Я его понимал, коллегу, которого я не знал, но который знал меня. Как я его понимал! У меня в это время в отделении лежала больная с тяжелейшим носовым кровотечением. Жизнь покидала её тело вместе с льющейся из носа и глотки кровью. Мне предстояло срочно наложить ей заднюю тампонаду носа через рот. Зверская, жестокая процедура, приравненная к операции, которую я не пожелал бы и врагу. Бросить пациентку и уехать мне не позволял закон и совесть.

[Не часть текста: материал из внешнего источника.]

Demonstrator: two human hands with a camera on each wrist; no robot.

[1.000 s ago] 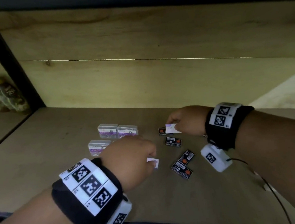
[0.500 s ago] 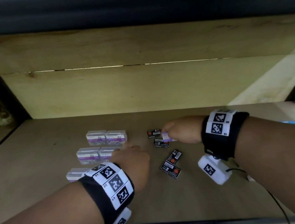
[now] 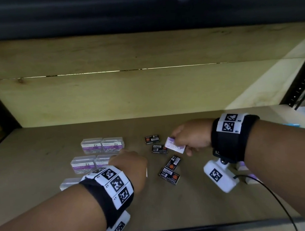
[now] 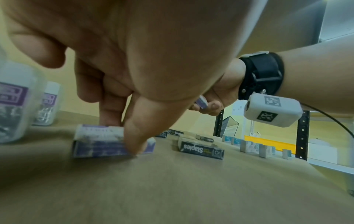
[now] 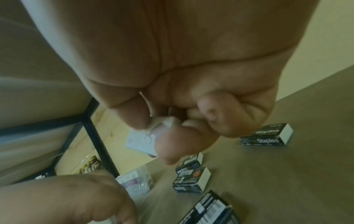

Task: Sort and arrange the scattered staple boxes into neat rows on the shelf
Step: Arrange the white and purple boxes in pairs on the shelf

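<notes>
Leftmost, beside the clear paper-clip boxes (image 3: 103, 147), the left hand (image 3: 128, 170) pinches a purple-and-white staple box (image 4: 107, 141) flat on the shelf (image 3: 192, 204), thumb and fingertips on its long sides. Right of the paper-clip boxes lie black staple boxes (image 3: 169, 175), scattered. Further right, the right hand (image 3: 190, 137) pinches another purple staple box (image 3: 174, 146) aloft. These look light, stiff cardboard, probably crushable; gripping the long edges suits them.

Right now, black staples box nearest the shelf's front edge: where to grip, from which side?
Pinch the black staples box across its two long sides, coming from above. It lies flat on the shelf, low and narrow; another black box crowds one end, so the ends look less accessible.
</notes>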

Скомкав слова, я отказал единственному младшему брату единственной старшей сестры. Кроме ушедших в мир иной родителей, у них оставался единственный, ненамного старше, дядя. Очень далеко... И больше никого!
Младший брат сел в старую серую "Волгу". Машина тронулась. А я, с камнем в груди, пошёл спасать ту, которую можно было ещё спасти.
Чувствовал я себя в такие минуты всегда прескверно, в который раз при этом проклиная выбранную профессию и за бессилие что-либо сделать, хотя бы для облегчения участи безнадёжных.
А сейчас я стоял у подножья кровати Флорика. Лицо его было бледным, с каким-то сероватым отливом. Неестественно посветлевший лоб, как будто отражавший, накопленные за всю жизнь, откровения. Резко заострившийся нос. Но глаза! Глаза Флорика, всегда смотревшие проницательно, легко и доброжелательно одновременно, смотрели сквозь меня мутным взором, подёрнутым тусклой слёзной поволокой. Я уже много раз видел и умел оценивать такие взгляды. Выдержать их натиск всегда очень нелегко. После таких взглядов меня чаще всего ждала бессонная ночь. И самое страшное - эти взгляды не забываются.